Could the records be returned exactly, with the pictures left out?

[DATA SECTION Boundary: Start]

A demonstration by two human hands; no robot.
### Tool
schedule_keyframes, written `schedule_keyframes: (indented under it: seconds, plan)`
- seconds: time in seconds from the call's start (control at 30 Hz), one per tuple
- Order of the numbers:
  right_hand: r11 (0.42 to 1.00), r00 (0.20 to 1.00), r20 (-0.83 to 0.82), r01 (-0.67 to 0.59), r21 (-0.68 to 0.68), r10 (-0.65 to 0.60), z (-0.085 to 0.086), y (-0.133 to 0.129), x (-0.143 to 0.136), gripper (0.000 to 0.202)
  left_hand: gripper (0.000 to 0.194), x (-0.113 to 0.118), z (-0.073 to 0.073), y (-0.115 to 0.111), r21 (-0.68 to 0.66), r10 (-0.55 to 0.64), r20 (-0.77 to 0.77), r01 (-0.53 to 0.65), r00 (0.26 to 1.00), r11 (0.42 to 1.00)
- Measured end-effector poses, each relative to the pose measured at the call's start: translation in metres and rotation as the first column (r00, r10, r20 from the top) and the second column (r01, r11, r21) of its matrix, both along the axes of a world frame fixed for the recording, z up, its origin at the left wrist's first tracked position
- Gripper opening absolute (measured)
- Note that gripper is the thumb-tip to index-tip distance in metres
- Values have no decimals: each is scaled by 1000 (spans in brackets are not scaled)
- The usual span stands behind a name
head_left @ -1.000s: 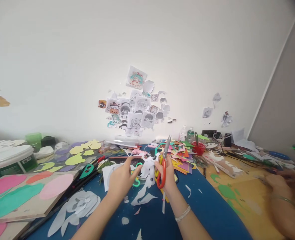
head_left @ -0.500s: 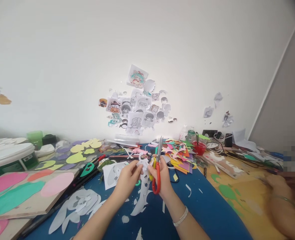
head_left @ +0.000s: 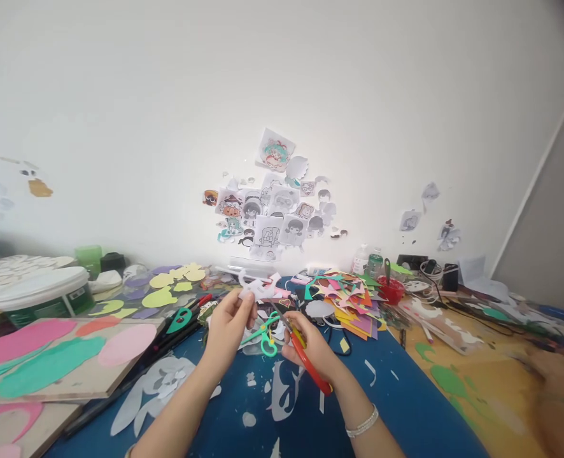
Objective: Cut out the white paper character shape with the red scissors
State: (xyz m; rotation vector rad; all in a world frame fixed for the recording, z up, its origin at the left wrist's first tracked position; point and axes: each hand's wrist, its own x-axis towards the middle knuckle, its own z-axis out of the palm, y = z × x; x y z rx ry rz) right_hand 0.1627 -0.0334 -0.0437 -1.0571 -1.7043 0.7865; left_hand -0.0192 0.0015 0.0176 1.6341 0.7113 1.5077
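I judge the cutting to be partway along. On my feed the white cut-out (head_left: 256, 289) is up in the air over the far part of the blue mat (head_left: 396, 407), with its outline already shaped; I can't make out whether any trimming is left on it. A scrap (head_left: 282, 394) with holes in it lies loose on the mat, toward the near edge, and small offcuts are scattered around it. A stack (head_left: 165, 385) of white pieces sits by the mat's left edge, so plenty of snipping looks done. Clearing up the waste is not done.

My left hand (head_left: 232, 321) has thumb and forefinger pinched together on the cut-out's lower left part. My right hand (head_left: 310, 346) has its fingers curled around the scissors (head_left: 313, 369), red handle toward the wrist, tips pointing up and left. The tips are just beside the cut-out; I can't tell whether they touch it, nor whether the blades are parted.

Between the hands, green scissors (head_left: 268, 343) lie unheld. The coloured pile (head_left: 353, 299) fills the mat's far right corner; bare bench (head_left: 482, 353) shows beyond its right edge.
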Motion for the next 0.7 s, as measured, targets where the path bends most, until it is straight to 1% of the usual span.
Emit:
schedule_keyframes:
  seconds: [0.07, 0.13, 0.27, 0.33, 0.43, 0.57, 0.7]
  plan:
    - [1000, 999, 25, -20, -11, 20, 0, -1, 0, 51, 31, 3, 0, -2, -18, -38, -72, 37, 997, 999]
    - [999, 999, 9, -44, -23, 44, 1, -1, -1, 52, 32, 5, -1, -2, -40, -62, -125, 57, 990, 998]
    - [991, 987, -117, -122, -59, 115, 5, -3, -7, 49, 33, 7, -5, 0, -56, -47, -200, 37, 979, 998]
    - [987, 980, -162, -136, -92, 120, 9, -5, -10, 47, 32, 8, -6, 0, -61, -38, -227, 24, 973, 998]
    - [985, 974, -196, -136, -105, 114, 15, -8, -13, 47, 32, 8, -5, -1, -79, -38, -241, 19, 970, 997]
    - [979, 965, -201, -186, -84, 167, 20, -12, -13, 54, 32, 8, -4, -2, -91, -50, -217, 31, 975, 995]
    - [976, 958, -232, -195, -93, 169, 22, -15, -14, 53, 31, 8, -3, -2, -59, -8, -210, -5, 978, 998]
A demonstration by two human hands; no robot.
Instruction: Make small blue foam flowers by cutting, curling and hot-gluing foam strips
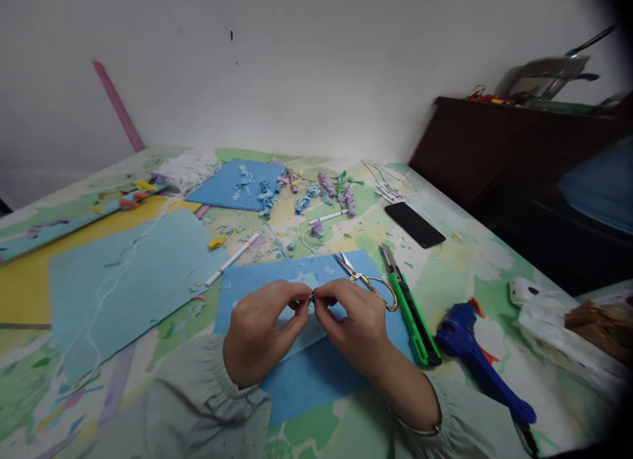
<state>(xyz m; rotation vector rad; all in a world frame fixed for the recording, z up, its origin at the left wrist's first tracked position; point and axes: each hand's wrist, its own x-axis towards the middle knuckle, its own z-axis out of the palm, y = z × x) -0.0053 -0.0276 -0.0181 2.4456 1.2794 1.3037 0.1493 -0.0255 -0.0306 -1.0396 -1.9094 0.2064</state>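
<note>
My left hand and my right hand meet fingertip to fingertip, both closed in a pinch. A tiny dark thing shows between the fingertips, too small to name. Below them lies a blue foam sheet with a pale blue piece on it, partly hidden by my hands. Open scissors with gold handles rest on the sheet just beyond my right hand. To the right of them lies a green utility knife with its blade out.
A blue glue gun and a black phone lie to the right. At the back are curled foam pieces, another blue sheet and white string. Light blue and yellow sheets cover the left side.
</note>
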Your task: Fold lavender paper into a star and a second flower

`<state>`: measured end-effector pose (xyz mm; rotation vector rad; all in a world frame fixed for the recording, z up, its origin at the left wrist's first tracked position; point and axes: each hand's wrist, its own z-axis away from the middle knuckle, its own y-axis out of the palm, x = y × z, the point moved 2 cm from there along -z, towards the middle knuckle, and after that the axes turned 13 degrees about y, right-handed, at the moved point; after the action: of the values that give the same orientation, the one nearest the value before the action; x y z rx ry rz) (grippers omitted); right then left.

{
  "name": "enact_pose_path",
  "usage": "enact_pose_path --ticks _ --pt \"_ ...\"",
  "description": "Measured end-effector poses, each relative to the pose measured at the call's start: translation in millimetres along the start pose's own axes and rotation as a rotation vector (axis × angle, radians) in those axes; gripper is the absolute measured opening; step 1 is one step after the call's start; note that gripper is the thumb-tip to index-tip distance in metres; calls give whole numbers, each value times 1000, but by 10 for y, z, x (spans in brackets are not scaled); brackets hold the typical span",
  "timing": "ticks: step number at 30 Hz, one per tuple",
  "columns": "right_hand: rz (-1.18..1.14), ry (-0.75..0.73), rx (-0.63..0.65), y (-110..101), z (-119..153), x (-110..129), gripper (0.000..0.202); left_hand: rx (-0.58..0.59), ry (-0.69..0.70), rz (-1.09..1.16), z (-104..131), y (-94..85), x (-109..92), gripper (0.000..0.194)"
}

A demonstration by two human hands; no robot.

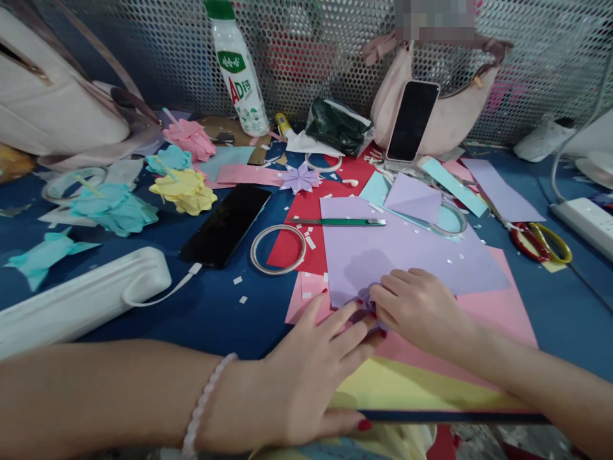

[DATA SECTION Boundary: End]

COMPLETED EXERCISE
A demonstration by two human hands; no robot.
### Tool
schedule_keyframes, written `schedule_keyframes: (indented under it: seconds, plan)`
- seconds: time in seconds from the call's start (control at 30 Hz), one per tuple
- Order of the numbers:
  right_hand: r11 (0.42 to 1.00), r00 (0.20 to 1.00), r20 (-0.83 to 0.82), r01 (-0.67 to 0.59), r21 (-0.68 to 0.68), r10 (-0.65 to 0.60), z (-0.085 to 0.086), y (-0.133 to 0.129), x (-0.143 to 0.136), gripper (0.000 to 0.202)
  left_hand: gripper (0.000 to 0.194), x (-0.113 to 0.118), z (-0.073 to 0.073), y (-0.115 to 0.111), r21 (-0.68 to 0.66), r10 (-0.55 to 0.64), r20 (-0.77 to 0.77), r01 (-0.53 to 0.65), r00 (0.26 to 1.00), r11 (0.42 to 1.00)
- Measured end-effector poses, each relative to the pose measured at the call's start: translation in metres and rotation as the first column (r00, r10, r20 from the top) and the second column (r01, r11, r21) of its matrix, both along the axes of a world frame fixed for the recording, z up, its origin at the left wrist's first tracked position
- Gripper opening absolute (measured)
- Note that gripper is the thumb-tip to index-tip distance in metres
- Values have no decimals: each is scaled by 1000 (spans in brackets are not scaled)
- The usual span stands behind a name
head_left @ -1.000s: 
head_left @ -0.500s: 
head_left @ +0.000s: 
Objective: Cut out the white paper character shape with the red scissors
State: (xyz m; rotation vector rad; all in a world frame fixed for the recording, z up, its origin at the left wrist's first tracked position; point and axes: each hand's wrist, its own x-axis towards the middle knuckle, its own z-axis out of the palm, y = z × x; x y z rx ry rz) right_hand 0.1627 -0.0334 -0.0437 -1.0571 -1.7043 0.7865; left_hand -0.0192 0.0015 0.0176 1.6341 0.7113 1.5077
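I judge the cutting to be partway along. On my feed the white cut-out (head_left: 256, 289) is up in the air over the far part of the blue mat (head_left: 396, 407), with its outline already shaped; I can't make out whether any trimming is left on it. A scrap (head_left: 282, 394) with holes in it lies loose on the mat, toward the near edge, and small offcuts are scattered around it. A stack (head_left: 165, 385) of white pieces sits by the mat's left edge, so plenty of snipping looks done. Clearing up the waste is not done.

My left hand (head_left: 232, 321) has thumb and forefinger pinched together on the cut-out's lower left part. My right hand (head_left: 310, 346) has its fingers curled around the scissors (head_left: 313, 369), red handle toward the wrist, tips pointing up and left. The tips are just beside the cut-out; I can't tell whether they touch it, nor whether the blades are parted.

Between the hands, green scissors (head_left: 268, 343) lie unheld. The coloured pile (head_left: 353, 299) fills the mat's far right corner; bare bench (head_left: 482, 353) shows beyond its right edge.
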Motion for the next 0.7 s, as measured, targets where the path bends most, until it is straight to 1% of the usual span.
Emit:
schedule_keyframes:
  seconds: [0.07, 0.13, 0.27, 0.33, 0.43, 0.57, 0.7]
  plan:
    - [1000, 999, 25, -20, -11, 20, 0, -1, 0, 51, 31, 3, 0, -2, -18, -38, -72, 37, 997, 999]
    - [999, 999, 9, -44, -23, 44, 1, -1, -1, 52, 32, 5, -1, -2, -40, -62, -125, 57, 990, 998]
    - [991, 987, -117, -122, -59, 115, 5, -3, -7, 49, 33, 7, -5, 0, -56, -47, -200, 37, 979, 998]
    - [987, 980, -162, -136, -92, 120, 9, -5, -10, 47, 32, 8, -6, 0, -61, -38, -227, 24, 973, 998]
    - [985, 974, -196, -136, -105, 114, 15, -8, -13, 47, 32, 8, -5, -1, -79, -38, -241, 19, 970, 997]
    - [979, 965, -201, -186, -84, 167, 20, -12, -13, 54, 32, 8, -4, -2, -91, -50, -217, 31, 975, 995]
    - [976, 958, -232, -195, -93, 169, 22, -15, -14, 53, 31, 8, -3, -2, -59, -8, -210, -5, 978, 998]
A demonstration by two human hands; no robot.
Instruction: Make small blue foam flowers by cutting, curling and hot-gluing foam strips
<state>(xyz m; rotation vector rad; all in a world frame fixed for the recording, z up, its origin at the left wrist's first tracked position; point and axes: each hand's wrist, its own x-axis towards the middle knuckle, its own z-axis out of the palm, y = z × x) -0.0053 -0.0276 -0.0181 2.4456 1.2794 1.3037 0.1493 -0.0255 -0.0306 -1.0396 -1.9094 0.2064</state>
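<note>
My left hand and my right hand meet fingertip to fingertip, both closed in a pinch. A tiny dark thing shows between the fingertips, too small to name. Below them lies a blue foam sheet with a pale blue piece on it, partly hidden by my hands. Open scissors with gold handles rest on the sheet just beyond my right hand. To the right of them lies a green utility knife with its blade out.
A blue glue gun and a black phone lie to the right. At the back are curled foam pieces, another blue sheet and white string. Light blue and yellow sheets cover the left side.
</note>
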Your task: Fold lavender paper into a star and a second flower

`<state>`: measured end-effector pose (xyz mm; rotation vector rad; all in a world frame fixed for the recording, z up, its origin at the left wrist's first tracked position; point and axes: each hand's wrist, its own z-axis away from the middle knuckle, its own y-axis out of the palm, x = y × z, the point moved 2 cm from there along -z, towards the middle knuckle, and after that the axes turned 13 degrees about y, right-handed, at the moved point; after the action: of the values that give the same orientation, the one nearest the value before the action; x y z rx ry rz) (grippers omitted); right then left.

{
  "name": "enact_pose_path",
  "usage": "enact_pose_path --ticks _ --pt \"_ ...\"",
  "description": "Measured end-effector poses, each relative to the pose measured at the call's start: translation in millimetres along the start pose's own axes and rotation as a rotation vector (axis × angle, radians) in those axes; gripper is the absolute measured opening; step 1 is one step after the call's start; note that gripper is the thumb-tip to index-tip distance in metres; calls give whole numbers, each value times 1000, but by 10 for y, z, x (spans in brackets are not scaled); brackets hold the typical span",
  "timing": "ticks: step number at 30 Hz, one per tuple",
  "columns": "right_hand: rz (-1.18..1.14), ry (-0.75..0.73), rx (-0.63..0.65), y (-110..101), z (-119..153), x (-110..129), gripper (0.000..0.202); left_hand: rx (-0.58..0.59), ry (-0.69..0.70), rz (-1.09..1.16), z (-104..131), y (-94..85), x (-109..92), gripper (0.000..0.194)"
}

A demonstration by two human hands; no robot.

The answer has been given in its entirety.